How much are they fitted and can they be removed and fitted to another vehicle

Are they suitable for a 5 tonne van, 3 ltr engine, 6 speed box (Fiat X250)

Any advice or comment welcome

Andy


----------



## some-where-in-oxford (Apr 18, 2006)

*Autoclutch*

Our current van is Fiat 3 litre with Comfortmatic gearbox that changes gear automatically, a "robotized" manual box.

Before we bought this we did consider an auto clutch of our previous motorhome, the one we looked at was a button on the gear lever that you pressed instead of using you clutch pedal.

It was also attached to the brake so that the clutch would disengage when braking.

I don't see how this would make any difference in performance / fuel consumption, over using you foot on the clutch pedal, as all you are doing is pressing the button as you change gear. (Maybe someone will prove me wrong here?)

In the end we decided to change the van and get the fiat 3 litre auto.

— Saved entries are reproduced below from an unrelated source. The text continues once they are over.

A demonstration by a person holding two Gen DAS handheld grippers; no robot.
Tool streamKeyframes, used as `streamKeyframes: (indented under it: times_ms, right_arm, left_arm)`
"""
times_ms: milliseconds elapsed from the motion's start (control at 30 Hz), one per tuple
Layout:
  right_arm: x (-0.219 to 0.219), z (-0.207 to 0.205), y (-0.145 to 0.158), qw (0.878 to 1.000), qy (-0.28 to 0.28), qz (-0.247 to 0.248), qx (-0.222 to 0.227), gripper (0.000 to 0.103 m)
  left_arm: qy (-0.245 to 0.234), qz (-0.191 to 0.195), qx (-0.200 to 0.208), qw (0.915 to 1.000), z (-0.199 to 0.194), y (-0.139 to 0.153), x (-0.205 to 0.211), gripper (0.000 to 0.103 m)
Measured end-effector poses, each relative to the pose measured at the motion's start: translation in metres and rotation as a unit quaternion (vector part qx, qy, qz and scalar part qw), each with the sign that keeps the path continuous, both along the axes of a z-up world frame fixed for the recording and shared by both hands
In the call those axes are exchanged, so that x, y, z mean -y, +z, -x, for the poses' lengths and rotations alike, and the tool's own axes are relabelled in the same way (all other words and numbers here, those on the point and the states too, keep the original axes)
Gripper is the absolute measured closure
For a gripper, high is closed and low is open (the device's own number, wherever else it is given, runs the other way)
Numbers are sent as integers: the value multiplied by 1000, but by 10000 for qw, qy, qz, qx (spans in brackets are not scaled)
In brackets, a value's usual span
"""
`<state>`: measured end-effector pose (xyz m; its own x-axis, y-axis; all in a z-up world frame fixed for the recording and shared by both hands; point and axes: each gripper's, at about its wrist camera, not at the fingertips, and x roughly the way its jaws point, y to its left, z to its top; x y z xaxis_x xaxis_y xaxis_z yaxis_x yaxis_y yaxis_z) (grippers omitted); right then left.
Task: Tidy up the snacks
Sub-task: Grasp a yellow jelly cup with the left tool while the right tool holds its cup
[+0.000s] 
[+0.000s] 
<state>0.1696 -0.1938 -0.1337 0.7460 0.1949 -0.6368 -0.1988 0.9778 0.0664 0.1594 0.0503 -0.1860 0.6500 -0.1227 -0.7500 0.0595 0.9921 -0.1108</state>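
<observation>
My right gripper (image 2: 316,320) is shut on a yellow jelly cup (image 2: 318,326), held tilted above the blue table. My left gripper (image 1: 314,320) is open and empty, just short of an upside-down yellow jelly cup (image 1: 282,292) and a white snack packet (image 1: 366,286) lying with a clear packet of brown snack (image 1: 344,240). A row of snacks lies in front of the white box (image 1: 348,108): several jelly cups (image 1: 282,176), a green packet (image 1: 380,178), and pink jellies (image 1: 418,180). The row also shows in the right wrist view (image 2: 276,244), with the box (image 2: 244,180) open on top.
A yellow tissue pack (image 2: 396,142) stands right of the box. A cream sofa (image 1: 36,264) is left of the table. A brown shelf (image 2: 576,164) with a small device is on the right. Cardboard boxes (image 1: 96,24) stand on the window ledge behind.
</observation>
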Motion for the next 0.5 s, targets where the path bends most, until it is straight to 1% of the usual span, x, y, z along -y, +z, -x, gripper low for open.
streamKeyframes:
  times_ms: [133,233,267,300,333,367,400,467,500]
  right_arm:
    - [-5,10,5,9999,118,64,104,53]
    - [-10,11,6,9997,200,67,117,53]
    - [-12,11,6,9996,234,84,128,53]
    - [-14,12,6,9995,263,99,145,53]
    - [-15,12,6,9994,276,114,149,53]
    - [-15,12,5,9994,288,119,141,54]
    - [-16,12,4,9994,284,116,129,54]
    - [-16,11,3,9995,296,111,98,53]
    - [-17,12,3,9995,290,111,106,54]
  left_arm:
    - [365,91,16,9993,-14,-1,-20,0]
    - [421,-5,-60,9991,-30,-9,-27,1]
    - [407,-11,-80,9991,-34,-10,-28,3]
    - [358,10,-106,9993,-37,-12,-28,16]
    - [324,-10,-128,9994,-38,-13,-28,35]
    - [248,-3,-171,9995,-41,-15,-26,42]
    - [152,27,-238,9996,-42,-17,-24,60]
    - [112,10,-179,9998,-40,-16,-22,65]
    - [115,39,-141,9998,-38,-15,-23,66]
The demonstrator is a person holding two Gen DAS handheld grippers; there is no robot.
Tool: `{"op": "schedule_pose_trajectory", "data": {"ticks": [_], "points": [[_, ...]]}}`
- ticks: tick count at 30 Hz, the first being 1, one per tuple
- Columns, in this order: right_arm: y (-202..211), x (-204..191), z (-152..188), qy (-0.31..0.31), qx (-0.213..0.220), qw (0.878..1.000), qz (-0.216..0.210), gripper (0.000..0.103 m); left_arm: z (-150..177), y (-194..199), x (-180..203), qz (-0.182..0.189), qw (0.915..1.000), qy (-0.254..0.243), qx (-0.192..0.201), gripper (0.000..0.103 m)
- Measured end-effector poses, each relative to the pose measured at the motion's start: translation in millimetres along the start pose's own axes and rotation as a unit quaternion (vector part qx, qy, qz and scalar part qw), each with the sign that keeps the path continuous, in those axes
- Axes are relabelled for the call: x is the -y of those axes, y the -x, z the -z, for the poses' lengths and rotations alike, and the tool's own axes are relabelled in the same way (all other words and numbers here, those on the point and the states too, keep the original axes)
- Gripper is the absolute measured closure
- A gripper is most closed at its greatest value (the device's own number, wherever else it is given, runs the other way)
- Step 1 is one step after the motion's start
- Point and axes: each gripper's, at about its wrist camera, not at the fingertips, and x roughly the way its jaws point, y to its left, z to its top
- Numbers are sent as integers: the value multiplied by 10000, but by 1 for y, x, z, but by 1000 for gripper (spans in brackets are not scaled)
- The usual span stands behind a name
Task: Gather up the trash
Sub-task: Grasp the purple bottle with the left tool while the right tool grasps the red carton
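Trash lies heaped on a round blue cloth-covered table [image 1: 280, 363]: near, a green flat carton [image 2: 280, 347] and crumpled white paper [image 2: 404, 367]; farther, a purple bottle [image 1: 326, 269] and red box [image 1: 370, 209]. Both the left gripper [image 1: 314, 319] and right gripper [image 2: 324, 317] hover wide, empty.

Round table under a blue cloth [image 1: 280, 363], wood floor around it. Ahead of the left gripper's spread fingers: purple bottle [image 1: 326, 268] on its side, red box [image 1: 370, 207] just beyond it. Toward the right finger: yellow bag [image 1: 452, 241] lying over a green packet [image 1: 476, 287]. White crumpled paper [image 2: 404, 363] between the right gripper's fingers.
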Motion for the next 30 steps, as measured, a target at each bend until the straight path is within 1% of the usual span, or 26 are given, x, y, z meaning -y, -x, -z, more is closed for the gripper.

(Edit) The cost of the system fitted is (either with gear lever or foot switch) £1295 + vat

http://www.carfi.co.uk/html/autoclutch.html

Bit more here: http://www.alfredbekker.co.uk/alfred-bekker-products/hand-controls-driving-aids/auto-clutch


----------



## Bubblehead (Mar 5, 2007)

Hi

Many thanks for the response. I would like the comfortmatic box , but as that would mean changing vans and accessories which would result in many thousands being spent, its not an option  

I just hate having to change gear all the time when in heavy traffic plus I have some concerns about the longevity of the Fiat clutch

Andy


----------



## cabby (May 14, 2005)

This type of gear change was used in the NSU RO80, there was an electronic switch in the top of the gear lever, so when you put your hand on the stick it operated a relay to a vacumn cylider that operated the clutch lever at the gearbox.But you had to move G/stick into the gear you wanted. 
many people drove with their hands on the stick until they found they were losing drive.
It was also conbined with a torque converter as well, making it a type of fluid drive.
Again it was also on the early Hillmans and called I think easydrive.

cabby


----------



## loddy (Feb 12, 2007)

Bubblehead said:


> Hi
> 
> Many thanks for the response. I would like the comfortmatic box , but as that would mean changing vans and accessories which would result in many thousands being spent, its not an option
> 
> ...


You'll be using the same clutch only the operation will be different

Loddy


----------



## trevd01 (Oct 26, 2007)

...and the comfortmatic uses the same clutch. Ours lasted 5,000 miles (but in fairness is probably the only definite comfortmatic clutch failure recorded on this forum)

See pictures here: in this thread


----------



## DJP (May 9, 2005)

Friend of mine had one fitted by Turbo Systems? in Lancashire. (No longer trading IIRC) 
After using the auto clutch for a couple of months. He decided to sell the van and go for a Comfortmatic fitted van. The auto clutch sytem was great for general driving conditions BUT a complete nightmare in heavy stop start traffic.
Before going down that route I would ask the fitting company for a test session in a vehicle already fitted with an auto clutch. If you cannot find a traffic jam, find a large empty car park or quiet road and simulate the stop starting of heavy traffic.
Don't forget to try hill starts!


----------



## Bubblehead (Mar 5, 2007)

loddy said:


> Bubblehead said:
> 
> 
> > Hi
> ...


Loddy

I fear that the problem with the clutch may be a human one - me


----------



## Mike48 (May 1, 2005)

You say you are fed up changing gear. But with an autoclutch you still are required to change gear. Its the clutch that is automated not the gearbox.

I tried one about 8 years ago and didn't like it. They might have improved since but the basic idea of a switch to operate the clutch and then a manual gearchange remains the same.


----------



## Bubblehead (Mar 5, 2007)

gelathae said:


> You say you are fed up changing gear. But with an autoclutch you still are required to change gear. Its the clutch that is automated not the gearbox.
> 
> I tried one about 8 years ago and didn't like it. They might have improved since but the basic idea of a switch to operate the clutch and then a manual gearchange remains the same.


Sorry, I should have said Im fed up with pushing the clutch down all the time and not moving the lever

Andy


----------